Exercise data:
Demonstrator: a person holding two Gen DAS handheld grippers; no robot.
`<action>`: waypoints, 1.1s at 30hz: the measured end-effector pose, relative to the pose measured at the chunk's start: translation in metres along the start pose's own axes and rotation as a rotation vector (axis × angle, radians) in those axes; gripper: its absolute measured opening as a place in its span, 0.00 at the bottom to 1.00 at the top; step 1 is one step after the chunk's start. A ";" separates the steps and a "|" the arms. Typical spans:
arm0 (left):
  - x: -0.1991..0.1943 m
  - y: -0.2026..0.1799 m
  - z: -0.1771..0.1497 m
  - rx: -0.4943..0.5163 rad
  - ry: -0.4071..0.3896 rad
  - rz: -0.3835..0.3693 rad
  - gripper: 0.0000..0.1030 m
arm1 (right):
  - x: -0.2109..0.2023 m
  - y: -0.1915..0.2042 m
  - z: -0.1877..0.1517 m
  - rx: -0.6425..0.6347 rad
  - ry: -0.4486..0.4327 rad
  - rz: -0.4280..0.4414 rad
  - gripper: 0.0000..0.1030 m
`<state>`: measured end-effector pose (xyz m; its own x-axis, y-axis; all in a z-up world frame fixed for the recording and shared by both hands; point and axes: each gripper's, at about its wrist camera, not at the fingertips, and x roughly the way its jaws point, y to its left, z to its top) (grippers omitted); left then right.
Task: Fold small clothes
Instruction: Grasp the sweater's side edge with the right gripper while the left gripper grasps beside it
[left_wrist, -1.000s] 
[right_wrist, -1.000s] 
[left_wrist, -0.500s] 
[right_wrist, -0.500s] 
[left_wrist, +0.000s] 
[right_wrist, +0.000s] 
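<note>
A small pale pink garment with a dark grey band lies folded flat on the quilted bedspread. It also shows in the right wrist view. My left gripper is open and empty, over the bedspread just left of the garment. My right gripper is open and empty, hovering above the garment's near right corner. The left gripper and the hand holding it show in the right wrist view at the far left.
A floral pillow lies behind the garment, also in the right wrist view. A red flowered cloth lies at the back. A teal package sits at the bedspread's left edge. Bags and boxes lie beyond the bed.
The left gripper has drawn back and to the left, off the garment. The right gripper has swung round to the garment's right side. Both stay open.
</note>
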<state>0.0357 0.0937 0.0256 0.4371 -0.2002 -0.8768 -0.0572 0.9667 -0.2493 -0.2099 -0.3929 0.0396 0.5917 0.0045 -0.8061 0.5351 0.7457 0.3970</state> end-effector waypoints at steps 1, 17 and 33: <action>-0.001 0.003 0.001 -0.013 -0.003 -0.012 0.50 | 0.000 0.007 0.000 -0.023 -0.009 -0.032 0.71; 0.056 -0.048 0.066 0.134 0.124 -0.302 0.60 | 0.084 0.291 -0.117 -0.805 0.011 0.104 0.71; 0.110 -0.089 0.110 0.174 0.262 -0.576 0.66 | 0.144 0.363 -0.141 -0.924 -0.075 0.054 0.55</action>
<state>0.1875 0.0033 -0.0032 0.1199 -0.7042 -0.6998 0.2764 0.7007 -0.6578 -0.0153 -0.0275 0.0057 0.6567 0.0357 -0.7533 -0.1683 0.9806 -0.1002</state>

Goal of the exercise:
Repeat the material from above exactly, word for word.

Expected answer:
Demonstrator: a person holding two Gen DAS handheld grippers; no robot.
`<action>`: waypoints, 1.1s at 30hz: the measured end-effector pose, relative to the pose measured at the chunk's start: translation in metres along the start pose's own axes and rotation as a rotation vector (axis × angle, radians) in those axes; gripper: its absolute measured opening as a place in its span, 0.00 at the bottom to 1.00 at the top; step 1 is one step after the chunk's start. A ";" separates the steps and a "|" the arms. Typical spans:
arm0 (left):
  - x: -0.1991..0.1943 m
  - y: -0.2026..0.1799 m
  - z: -0.1771..0.1497 m
  - rx: -0.4943..0.5163 rad
  - ry: -0.4071..0.3896 rad
  - rz: -0.3835..0.3693 rad
  - gripper: 0.0000..0.1030 m
arm1 (right):
  - x: -0.2109..0.2023 m
  - y: -0.1915..0.2042 m
  - z: -0.1877..0.1517 m
  - rx: -0.6425..0.6347 rad
  - ry: -0.4486..0.4327 rad
  - rz: -0.4280..0.4414 rad
  - gripper: 0.0000..0.1030 m
`<state>`: measured end-effector pose (xyz m; its own x-axis, y-axis; all in a z-up world frame fixed for the recording and shared by both hands; point and axes: each gripper's, at about its wrist camera, not at the fingertips, and x roughly the way its jaws point, y to its left, z to its top) (grippers omitted); left then right.
Task: Fold small clothes
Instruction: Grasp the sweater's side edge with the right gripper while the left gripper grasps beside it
[left_wrist, -1.000s] 
[right_wrist, -1.000s] 
[left_wrist, -0.500s] 
[right_wrist, -0.500s] 
[left_wrist, +0.000s] 
[right_wrist, +0.000s] 
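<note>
A small pale pink garment with a dark grey band lies folded flat on the quilted bedspread. It also shows in the right wrist view. My left gripper is open and empty, over the bedspread just left of the garment. My right gripper is open and empty, hovering above the garment's near right corner. The left gripper and the hand holding it show in the right wrist view at the far left.
A floral pillow lies behind the garment, also in the right wrist view. A red flowered cloth lies at the back. A teal package sits at the bedspread's left edge. Bags and boxes lie beyond the bed.
The left gripper has drawn back and to the left, off the garment. The right gripper has swung round to the garment's right side. Both stay open.
</note>
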<state>0.0357 0.0937 0.0256 0.4371 -0.2002 -0.8768 -0.0572 0.9667 -0.2493 -0.2099 -0.3929 0.0396 0.5917 0.0045 -0.8061 0.5351 0.7457 0.3970</state> end-effector waypoints at steps 1, 17 and 33: <action>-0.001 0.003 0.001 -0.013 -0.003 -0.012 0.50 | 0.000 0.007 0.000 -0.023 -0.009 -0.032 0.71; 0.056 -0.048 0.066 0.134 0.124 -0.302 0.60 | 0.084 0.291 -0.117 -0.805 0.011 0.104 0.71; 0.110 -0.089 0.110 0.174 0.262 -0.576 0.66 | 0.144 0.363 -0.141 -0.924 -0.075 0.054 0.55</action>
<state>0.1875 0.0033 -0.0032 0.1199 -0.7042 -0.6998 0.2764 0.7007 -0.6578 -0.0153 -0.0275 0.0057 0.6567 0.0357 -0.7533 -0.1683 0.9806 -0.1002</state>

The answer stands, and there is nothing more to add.